Step 3: Netiquette – Have the ‘new’ teenager share their email address with grandmas, grandpas, cousins, and a few friends. You, as the parent, should begin sending emails to your son/daughter along with things for them to explore on the Internet. Help them with their Netiquette (online email etiquette or how to communicate properly online with others). I would suggest sending them things of interest to explore online that will provoke conversation and a reply like the newly discovered ancient Egyption find that is underwater (http://www.newstatesman.com/world/africa/2016/06/ancient-egypt-s-perfectly-preserved-underwater-cities-and-how-they-were) and have them research to see if it is true. Occasionally, monitor the email account. Praise the good behavior and the learning that is happening in the emails sent back and forth over the time frame. However gently discuss or respectfully reprimand flagrant violations of behavior too. After a few weeks of ‘good’ Internet behavior modeling, then and only then will it be time to introduce social media.

Step 4: Acceptable Behavior Online – Before setting up a social media account, establish guidelines for acceptable behavior online with your ‘new’ teenager, like:
  • Only use positive speech to build others up.
  • Use only intelligent language – so if grandma were to read something, it won’t give her a heart attack.
  • Post only modest, tasteful images of yourself.
  • Ask permission before posting pictures of others.
  • Only ‘friend’ people you know in your daily circle of friends; refuse all others.
The above are suggestions, but do not create any more than five guidelines or the ‘new’ teenager won’t remember them and/or will find them difficult to follow.

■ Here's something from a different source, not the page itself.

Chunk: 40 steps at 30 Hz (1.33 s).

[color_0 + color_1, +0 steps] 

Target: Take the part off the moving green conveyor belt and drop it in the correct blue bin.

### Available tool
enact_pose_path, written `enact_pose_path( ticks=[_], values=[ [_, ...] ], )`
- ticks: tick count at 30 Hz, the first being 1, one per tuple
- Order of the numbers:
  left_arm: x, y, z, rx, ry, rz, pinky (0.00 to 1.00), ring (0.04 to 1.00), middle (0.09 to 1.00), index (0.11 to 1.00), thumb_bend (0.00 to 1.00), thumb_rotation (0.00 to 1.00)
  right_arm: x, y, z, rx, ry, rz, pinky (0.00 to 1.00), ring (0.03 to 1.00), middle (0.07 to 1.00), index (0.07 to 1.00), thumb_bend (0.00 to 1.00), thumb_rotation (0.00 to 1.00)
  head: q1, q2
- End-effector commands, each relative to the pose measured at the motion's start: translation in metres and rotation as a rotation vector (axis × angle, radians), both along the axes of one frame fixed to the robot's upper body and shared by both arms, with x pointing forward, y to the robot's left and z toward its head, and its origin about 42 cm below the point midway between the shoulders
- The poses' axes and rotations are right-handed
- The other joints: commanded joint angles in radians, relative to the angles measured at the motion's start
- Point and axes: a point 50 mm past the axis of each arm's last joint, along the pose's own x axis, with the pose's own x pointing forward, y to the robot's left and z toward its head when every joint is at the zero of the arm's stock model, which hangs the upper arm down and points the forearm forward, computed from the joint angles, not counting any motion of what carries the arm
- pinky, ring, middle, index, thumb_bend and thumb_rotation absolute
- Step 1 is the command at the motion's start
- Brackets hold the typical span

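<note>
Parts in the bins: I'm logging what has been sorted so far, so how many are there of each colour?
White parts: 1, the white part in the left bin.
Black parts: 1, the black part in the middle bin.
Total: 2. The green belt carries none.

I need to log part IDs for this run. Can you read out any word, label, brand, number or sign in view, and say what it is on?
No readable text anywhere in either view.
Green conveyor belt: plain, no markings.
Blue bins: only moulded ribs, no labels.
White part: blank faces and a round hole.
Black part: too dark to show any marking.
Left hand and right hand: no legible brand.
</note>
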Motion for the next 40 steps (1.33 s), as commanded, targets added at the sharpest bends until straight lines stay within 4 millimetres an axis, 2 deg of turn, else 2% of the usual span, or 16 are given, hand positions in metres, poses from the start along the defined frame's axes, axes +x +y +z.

After these are established, discuss and create consequences for breaking one or more of the guidelines together. The teenager then knows the reason, upfront, why they are punished for their online actions. Usually, if the teen is involved with a parent in creating the guidelines and consequences they are less apt to violate them.

Step 5: Social Media – Talk with your ‘new’ teenager and discuss what social media interests them the most (Facebook, Twitter, Google+, Tumblr, Instagram, SnapChat, etc.). Pick only one to begin to explore in the social media world. Set up the social media account for your child using the personal email you set up for them. Establish the same rules for the social media account that applied to the email account – you have the username and password. The password can’t be changed without you doing it together. If not already a member of the chosen social media, join it. Next, invite your teen to connect with you and, likewise, your teen to you. As a parent, be very careful what you post, as not to embarrass them online – this is part of ‘your’ digital footprint too.

Monitor your child and their online behavior, but do not smother them. Complement them in person and have conversations about how they think it is going. Communication is key. Discuss and coach misguided behavior. Punish any guideline violation with preset action; follow through is important, but always do so lovingly and with additional coaching. Remember this is ‘new’ and so is this teenager ‘thing’ – they are still learning both. Reinforce that you are trusting them to make the right choices and to keep a positive digital footprint for their future.